The key elements of a Venn diagram in the context of CAT exams are the sets or groups being represented, the universal set (the total population or sample space), the individual elements or objects within the sets, and the overlapping or non-overlapping regions that represent the intersections, unions, or complements of the sets.
4. Can Venn diagrams be used to solve complex CAT exam questions involving multiple sets?
Yes, Venn diagrams can be used to solve complex CAT exam questions involving multiple sets. By using multiple overlapping circles or shapes, each representing a different set, the relationships between multiple sets can be visually analyzed. This allows for the identification of common elements, exclusive elements, and other set operations required to solve the given questions.
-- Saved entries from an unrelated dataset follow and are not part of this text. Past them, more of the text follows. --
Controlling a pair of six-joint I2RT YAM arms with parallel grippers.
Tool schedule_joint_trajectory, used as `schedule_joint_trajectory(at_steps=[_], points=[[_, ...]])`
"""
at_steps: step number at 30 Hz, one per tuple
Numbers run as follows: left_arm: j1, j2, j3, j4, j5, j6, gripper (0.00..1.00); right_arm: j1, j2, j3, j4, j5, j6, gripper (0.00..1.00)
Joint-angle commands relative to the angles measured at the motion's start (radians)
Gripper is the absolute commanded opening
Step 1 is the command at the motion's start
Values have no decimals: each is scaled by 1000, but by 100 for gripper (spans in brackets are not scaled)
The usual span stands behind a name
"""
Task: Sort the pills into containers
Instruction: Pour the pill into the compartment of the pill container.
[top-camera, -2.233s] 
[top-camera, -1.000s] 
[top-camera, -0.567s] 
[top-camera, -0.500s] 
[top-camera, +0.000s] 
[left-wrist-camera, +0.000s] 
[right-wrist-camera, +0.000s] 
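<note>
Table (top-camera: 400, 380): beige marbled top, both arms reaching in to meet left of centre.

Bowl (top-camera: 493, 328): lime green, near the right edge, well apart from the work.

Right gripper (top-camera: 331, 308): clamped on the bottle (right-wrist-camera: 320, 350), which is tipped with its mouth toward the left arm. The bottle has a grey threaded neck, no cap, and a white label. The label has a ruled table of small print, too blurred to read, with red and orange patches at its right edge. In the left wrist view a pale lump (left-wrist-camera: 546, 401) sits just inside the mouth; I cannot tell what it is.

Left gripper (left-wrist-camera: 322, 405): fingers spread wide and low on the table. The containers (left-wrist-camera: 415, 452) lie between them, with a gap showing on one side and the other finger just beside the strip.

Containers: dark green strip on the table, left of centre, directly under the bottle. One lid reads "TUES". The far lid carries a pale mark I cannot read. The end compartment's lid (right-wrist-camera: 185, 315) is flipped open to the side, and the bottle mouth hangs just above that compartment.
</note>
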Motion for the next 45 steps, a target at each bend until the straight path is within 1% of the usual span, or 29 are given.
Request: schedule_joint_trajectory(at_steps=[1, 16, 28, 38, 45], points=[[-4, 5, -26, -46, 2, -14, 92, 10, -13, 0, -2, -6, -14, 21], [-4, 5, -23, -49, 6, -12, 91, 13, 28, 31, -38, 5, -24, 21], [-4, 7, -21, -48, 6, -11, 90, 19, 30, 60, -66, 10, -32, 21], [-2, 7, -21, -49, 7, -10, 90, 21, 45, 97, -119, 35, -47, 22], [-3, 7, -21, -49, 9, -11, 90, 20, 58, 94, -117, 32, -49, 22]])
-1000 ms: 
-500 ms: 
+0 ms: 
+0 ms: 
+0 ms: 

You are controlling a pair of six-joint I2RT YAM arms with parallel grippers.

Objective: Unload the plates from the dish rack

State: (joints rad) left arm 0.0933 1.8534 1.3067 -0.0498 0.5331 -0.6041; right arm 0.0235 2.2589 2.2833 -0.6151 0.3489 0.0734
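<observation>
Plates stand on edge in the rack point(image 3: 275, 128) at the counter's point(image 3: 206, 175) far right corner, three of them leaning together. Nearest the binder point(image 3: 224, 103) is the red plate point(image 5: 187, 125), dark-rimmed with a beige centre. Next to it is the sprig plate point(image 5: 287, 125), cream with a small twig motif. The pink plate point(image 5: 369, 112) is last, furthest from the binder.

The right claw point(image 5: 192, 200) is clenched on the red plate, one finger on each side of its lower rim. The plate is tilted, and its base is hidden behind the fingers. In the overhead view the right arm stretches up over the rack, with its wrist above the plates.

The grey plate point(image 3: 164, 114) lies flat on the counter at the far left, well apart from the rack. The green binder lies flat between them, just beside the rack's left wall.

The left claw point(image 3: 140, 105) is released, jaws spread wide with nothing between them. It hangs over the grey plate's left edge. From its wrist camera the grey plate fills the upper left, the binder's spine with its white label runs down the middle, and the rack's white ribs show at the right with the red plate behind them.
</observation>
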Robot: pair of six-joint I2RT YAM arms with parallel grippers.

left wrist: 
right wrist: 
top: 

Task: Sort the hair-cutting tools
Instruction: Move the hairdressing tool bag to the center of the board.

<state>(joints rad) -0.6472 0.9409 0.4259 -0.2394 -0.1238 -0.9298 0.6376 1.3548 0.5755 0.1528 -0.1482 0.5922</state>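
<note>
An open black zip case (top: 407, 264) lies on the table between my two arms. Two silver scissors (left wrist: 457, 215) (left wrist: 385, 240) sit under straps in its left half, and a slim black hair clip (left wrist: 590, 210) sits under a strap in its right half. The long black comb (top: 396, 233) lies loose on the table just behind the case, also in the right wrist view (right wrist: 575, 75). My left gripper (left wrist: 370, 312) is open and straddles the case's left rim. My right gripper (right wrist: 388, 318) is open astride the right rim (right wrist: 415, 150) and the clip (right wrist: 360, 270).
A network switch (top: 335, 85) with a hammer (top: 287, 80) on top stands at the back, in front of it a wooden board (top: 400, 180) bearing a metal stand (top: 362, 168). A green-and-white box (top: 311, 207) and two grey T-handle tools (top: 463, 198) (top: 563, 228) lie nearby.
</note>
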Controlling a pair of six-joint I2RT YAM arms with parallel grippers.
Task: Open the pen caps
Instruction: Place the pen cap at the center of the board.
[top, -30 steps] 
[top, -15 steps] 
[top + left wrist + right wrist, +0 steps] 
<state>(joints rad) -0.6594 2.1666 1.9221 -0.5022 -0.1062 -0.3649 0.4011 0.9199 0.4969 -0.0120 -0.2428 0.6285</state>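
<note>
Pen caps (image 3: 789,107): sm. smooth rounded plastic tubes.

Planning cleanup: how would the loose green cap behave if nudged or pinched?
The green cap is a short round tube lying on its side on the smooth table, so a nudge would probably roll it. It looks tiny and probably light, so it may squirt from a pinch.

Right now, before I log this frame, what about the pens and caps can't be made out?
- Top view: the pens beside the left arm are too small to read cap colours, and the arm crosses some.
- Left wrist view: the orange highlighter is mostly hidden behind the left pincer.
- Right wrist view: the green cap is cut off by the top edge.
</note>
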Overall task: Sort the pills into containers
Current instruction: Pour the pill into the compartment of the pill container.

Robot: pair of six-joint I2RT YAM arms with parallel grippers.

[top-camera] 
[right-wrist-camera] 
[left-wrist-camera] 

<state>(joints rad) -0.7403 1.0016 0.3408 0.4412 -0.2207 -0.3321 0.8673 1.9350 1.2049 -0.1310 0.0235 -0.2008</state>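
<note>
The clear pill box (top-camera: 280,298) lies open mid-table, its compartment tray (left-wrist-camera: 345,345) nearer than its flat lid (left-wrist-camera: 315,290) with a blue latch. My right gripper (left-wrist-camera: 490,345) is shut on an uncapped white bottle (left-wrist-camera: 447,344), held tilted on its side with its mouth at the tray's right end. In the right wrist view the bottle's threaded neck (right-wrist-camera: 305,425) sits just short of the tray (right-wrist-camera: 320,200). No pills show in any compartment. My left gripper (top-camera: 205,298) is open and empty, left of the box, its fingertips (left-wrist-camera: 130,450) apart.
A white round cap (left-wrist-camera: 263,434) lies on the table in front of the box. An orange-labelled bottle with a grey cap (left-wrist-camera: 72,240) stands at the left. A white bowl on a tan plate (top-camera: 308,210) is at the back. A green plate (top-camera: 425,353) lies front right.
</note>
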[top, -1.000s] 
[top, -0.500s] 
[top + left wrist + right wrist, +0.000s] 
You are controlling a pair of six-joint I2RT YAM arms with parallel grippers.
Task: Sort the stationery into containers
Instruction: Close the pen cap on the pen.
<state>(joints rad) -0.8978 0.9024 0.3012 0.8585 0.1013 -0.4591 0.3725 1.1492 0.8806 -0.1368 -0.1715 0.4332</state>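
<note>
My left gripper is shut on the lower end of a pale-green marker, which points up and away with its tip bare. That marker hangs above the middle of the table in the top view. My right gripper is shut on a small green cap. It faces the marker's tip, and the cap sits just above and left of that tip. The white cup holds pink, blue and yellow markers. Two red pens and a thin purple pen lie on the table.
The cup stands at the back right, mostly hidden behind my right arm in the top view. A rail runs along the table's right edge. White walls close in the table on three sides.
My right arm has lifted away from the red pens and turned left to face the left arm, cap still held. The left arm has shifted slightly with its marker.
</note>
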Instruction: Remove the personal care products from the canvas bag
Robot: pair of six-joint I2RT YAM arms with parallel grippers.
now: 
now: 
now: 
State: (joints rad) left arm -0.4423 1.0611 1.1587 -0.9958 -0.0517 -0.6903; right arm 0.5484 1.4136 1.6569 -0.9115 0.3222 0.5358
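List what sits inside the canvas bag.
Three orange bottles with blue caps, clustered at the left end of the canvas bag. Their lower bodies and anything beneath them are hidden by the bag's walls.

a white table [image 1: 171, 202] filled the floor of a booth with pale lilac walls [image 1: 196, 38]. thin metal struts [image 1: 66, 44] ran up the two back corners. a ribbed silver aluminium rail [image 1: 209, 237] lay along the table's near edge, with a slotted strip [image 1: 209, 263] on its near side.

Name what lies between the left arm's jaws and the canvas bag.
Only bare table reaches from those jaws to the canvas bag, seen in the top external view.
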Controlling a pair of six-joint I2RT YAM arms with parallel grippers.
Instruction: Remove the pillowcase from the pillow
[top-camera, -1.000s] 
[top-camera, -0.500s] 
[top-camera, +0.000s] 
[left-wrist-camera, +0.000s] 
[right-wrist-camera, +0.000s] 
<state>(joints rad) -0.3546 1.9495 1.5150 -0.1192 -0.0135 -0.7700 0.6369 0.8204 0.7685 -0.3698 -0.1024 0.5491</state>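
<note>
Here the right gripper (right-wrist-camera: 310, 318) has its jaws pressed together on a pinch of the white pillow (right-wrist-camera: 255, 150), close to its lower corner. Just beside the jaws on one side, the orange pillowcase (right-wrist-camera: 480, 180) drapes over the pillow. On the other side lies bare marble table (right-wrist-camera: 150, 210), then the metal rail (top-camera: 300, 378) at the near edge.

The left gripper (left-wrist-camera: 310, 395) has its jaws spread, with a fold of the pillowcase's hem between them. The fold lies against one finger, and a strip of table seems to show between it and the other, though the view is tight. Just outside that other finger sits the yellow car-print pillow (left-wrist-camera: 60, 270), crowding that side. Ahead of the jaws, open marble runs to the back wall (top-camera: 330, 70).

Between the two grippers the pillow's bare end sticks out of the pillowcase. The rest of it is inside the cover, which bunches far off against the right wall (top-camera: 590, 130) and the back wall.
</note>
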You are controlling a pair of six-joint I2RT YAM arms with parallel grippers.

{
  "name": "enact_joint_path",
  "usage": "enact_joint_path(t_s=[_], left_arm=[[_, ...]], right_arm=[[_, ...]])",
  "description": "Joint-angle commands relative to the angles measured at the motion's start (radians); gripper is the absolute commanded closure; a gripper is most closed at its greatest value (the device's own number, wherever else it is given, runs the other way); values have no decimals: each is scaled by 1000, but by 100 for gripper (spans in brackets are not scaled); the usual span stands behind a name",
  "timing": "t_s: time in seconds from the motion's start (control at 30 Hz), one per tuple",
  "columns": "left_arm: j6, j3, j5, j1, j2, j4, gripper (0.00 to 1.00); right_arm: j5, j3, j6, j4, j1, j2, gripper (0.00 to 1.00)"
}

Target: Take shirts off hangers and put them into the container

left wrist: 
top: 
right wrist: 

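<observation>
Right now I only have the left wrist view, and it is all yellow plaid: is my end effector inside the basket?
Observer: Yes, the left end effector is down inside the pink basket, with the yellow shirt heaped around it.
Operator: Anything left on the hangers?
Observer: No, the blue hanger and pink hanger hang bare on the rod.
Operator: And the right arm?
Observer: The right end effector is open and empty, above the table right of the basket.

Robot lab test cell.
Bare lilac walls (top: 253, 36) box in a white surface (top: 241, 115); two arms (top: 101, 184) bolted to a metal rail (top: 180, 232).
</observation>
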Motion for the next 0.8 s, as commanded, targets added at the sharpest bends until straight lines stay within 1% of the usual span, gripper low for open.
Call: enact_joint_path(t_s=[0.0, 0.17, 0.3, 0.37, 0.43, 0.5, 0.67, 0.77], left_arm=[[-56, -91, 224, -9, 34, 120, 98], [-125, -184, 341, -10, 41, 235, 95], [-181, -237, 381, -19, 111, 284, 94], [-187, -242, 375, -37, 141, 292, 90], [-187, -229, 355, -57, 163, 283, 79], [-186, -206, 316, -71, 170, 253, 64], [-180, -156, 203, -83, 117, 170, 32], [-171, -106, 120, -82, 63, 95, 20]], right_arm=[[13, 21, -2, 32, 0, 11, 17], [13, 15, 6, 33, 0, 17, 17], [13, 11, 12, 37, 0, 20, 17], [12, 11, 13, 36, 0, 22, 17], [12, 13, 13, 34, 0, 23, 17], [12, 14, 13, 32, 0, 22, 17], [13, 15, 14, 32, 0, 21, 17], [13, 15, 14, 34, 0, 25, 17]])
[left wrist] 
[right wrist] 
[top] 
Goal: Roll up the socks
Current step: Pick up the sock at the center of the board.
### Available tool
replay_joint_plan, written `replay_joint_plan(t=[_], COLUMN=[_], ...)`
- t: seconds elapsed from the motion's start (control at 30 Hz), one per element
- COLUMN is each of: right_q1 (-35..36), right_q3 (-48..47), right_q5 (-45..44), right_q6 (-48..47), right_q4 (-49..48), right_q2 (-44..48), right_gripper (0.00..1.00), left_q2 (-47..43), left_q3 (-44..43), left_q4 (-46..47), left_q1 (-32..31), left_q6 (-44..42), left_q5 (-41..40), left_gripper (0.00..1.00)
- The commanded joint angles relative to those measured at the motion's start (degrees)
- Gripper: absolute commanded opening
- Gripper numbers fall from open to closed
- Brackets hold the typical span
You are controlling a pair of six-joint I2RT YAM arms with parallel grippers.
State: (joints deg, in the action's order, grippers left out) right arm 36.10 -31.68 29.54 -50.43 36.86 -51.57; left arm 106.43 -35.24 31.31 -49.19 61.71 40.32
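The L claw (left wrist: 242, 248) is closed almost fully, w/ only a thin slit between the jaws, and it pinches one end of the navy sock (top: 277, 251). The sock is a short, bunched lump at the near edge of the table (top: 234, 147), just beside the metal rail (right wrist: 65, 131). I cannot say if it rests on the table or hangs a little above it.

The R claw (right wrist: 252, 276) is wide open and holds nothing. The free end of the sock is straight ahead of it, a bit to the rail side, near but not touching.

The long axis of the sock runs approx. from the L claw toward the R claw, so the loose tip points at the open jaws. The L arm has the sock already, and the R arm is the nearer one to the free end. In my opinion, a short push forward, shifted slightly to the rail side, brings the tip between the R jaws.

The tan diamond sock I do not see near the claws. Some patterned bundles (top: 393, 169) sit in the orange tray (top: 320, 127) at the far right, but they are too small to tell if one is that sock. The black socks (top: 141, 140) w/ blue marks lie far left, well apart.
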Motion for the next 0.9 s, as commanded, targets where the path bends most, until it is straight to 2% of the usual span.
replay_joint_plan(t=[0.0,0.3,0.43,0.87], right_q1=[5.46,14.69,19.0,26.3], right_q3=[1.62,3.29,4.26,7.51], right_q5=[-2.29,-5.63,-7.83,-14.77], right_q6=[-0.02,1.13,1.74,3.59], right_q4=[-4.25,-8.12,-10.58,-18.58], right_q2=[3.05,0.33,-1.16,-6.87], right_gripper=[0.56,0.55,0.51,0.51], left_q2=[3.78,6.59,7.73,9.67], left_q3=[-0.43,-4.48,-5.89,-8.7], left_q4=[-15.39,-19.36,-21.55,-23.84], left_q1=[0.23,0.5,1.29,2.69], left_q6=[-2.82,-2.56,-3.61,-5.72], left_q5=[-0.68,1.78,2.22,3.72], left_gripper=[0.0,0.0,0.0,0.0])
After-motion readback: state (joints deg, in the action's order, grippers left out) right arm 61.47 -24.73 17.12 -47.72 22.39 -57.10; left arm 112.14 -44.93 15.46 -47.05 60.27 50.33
5. Are there any limitations or drawbacks of using Venn diagrams to solve CAT exam questions?
While Venn diagrams are a useful tool for solving CAT exam questions related to set theory, they have some limitations. Venn diagrams become more complex and difficult to interpret as the number of sets increases. Additionally, Venn diagrams may not be suitable for solving questions involving large or infinite sets. In such cases, alternate methods like algebraic representations or logical reasoning may be more effective.